TRY IT:
Exactly as written, output each of the lines below, with no images.

SUPPLIED MATERIAL:
[Start of section]

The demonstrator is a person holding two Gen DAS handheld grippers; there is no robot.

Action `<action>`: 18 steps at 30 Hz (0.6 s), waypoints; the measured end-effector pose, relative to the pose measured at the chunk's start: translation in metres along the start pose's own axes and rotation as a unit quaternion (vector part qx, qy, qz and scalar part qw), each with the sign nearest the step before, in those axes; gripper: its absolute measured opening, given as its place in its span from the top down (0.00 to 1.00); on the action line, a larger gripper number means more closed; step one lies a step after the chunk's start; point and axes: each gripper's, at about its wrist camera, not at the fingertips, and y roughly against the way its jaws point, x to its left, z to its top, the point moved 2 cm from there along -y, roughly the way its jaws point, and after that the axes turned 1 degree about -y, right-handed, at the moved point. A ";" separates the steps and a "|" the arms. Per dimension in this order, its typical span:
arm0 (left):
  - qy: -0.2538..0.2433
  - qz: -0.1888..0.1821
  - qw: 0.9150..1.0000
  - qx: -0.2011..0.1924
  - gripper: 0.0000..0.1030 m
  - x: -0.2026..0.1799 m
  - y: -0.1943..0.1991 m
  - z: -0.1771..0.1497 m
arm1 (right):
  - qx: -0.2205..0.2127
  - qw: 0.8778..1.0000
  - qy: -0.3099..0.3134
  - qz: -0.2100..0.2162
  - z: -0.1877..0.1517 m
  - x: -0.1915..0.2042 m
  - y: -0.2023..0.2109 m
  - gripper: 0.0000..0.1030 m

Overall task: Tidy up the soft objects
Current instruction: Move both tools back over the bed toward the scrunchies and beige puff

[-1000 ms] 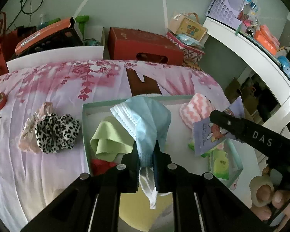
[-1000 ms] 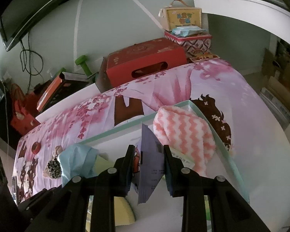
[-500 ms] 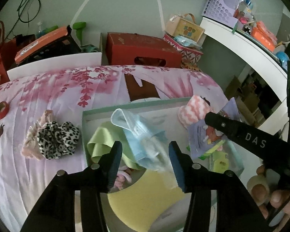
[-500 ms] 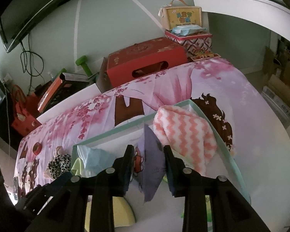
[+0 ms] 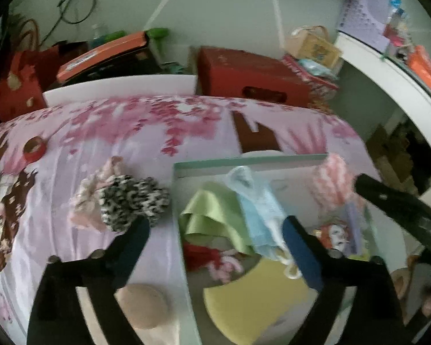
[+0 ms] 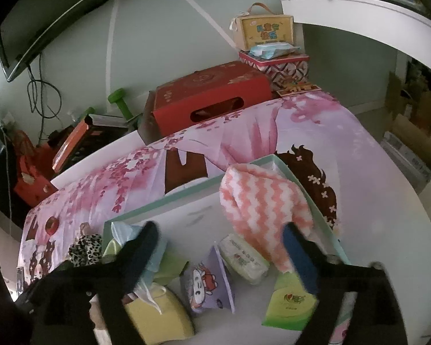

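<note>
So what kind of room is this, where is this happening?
Most likely a bedroom at home. The work surface is a bed with a pink blossom-print sheet, a wall-mounted TV hangs above, and gift boxes such as the red box are stacked along the wall beside a white shelf.

Looked down close from the near side, facing the far wall. Left wrist view sat left, over the tray [image 5: 245, 161] edge; right wrist view right. Shared: tray [image 6: 186, 194], bed [image 6: 316, 132], red box [image 5: 250, 77].
</note>
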 end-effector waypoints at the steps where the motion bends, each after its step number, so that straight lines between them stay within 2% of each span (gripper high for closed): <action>1: 0.003 0.006 1.000 0.000 0.03 0.003 -0.001 0.000 | 0.000 1.000 0.000 -0.001 0.000 0.000 0.000 0.00; 7: 0.026 0.023 0.999 -0.004 0.02 0.017 0.001 -0.001 | 0.010 1.000 0.003 -0.013 -0.003 -0.002 -0.006 0.00; 18: 0.028 0.035 0.999 -0.001 0.01 0.022 0.002 -0.001 | 0.018 1.000 0.016 -0.012 -0.006 0.004 -0.009 0.00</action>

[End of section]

RESULT FOR THIS TASK:
The demonstrator is a person holding two Gen DAS handheld grippers; there is no robot.

Action `<action>`: 18 steps at 30 Hz (0.6 s), waypoints; the measured end-effector pose, relative to the pose measured at the chunk's start: translation in metres along the start pose's own axes and rotation as a unit quaternion (vector part qx, qy, qz and scalar part qw), each with the sign nearest the step before, in those axes; gripper: its absolute measured opening, given as its place in its span from the top down (0.00 to 1.00); on the action line, a larger gripper number means more closed; step one lies a step after the chunk's start; point and axes: each gripper's, at about its wrist camera, not at the fingertips, and y roughly against the way its jaws point, x to its left, z to its top, the point moved 2 cm from there along -y, roughly the way its jaws point, and after that the axes turned 1 degree about -y, right-handed, at the moved point. A ";" separates the steps and a "|" the arms. Per dimension in this order, its typical span:
arm0 (left):
  - qy: -0.2538..0.2433
  - qz: -0.1888..0.1821
  - qw: 0.9150..1.0000
  - qx: -0.2011..0.1924
  - gripper: 0.0000..0.1030 m
  - x: -0.2026..0.1799 m
  - y: -0.1943..0.1991 m
  - z: -0.1771..0.1497 m
arm1 (right):
  - qx: -0.2205..0.2127
  - qw: 0.8778..1.0000
  - qy: -0.3099..0.3134
  - qz: -0.2100..0.2162
  - z: -0.1877..0.1517 m
  - x: -0.1915..0.2042 m
  - y: -0.2023..0.2109 m
  - gripper: 0.0000..0.1030 m

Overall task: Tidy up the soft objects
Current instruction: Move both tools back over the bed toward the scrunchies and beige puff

[-1000 ms] 
[-1000 ms] 
[-500 ms] 
[-500 ms] 
[+0 ms] 
[+0 ms] 

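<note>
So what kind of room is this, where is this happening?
Most likely a bedroom at home. The work surface is a bed with a pink blossom-print sheet, a wall-mounted TV hangs above, and gift boxes such as the red box are stacked along the wall beside a white shelf.

Looked down close from the near side, facing the far wall. Left wrist view sat left, over the tray [image 5: 245, 161] edge; right wrist view right. Shared: tray [image 6: 186, 194], bed [image 6: 316, 132], red box [image 5: 250, 77].
</note>
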 end-effector waypoints at the steps where the motion bends, each after its step number, so that straight lines between them stay within 2% of each span (gripper high for closed): <action>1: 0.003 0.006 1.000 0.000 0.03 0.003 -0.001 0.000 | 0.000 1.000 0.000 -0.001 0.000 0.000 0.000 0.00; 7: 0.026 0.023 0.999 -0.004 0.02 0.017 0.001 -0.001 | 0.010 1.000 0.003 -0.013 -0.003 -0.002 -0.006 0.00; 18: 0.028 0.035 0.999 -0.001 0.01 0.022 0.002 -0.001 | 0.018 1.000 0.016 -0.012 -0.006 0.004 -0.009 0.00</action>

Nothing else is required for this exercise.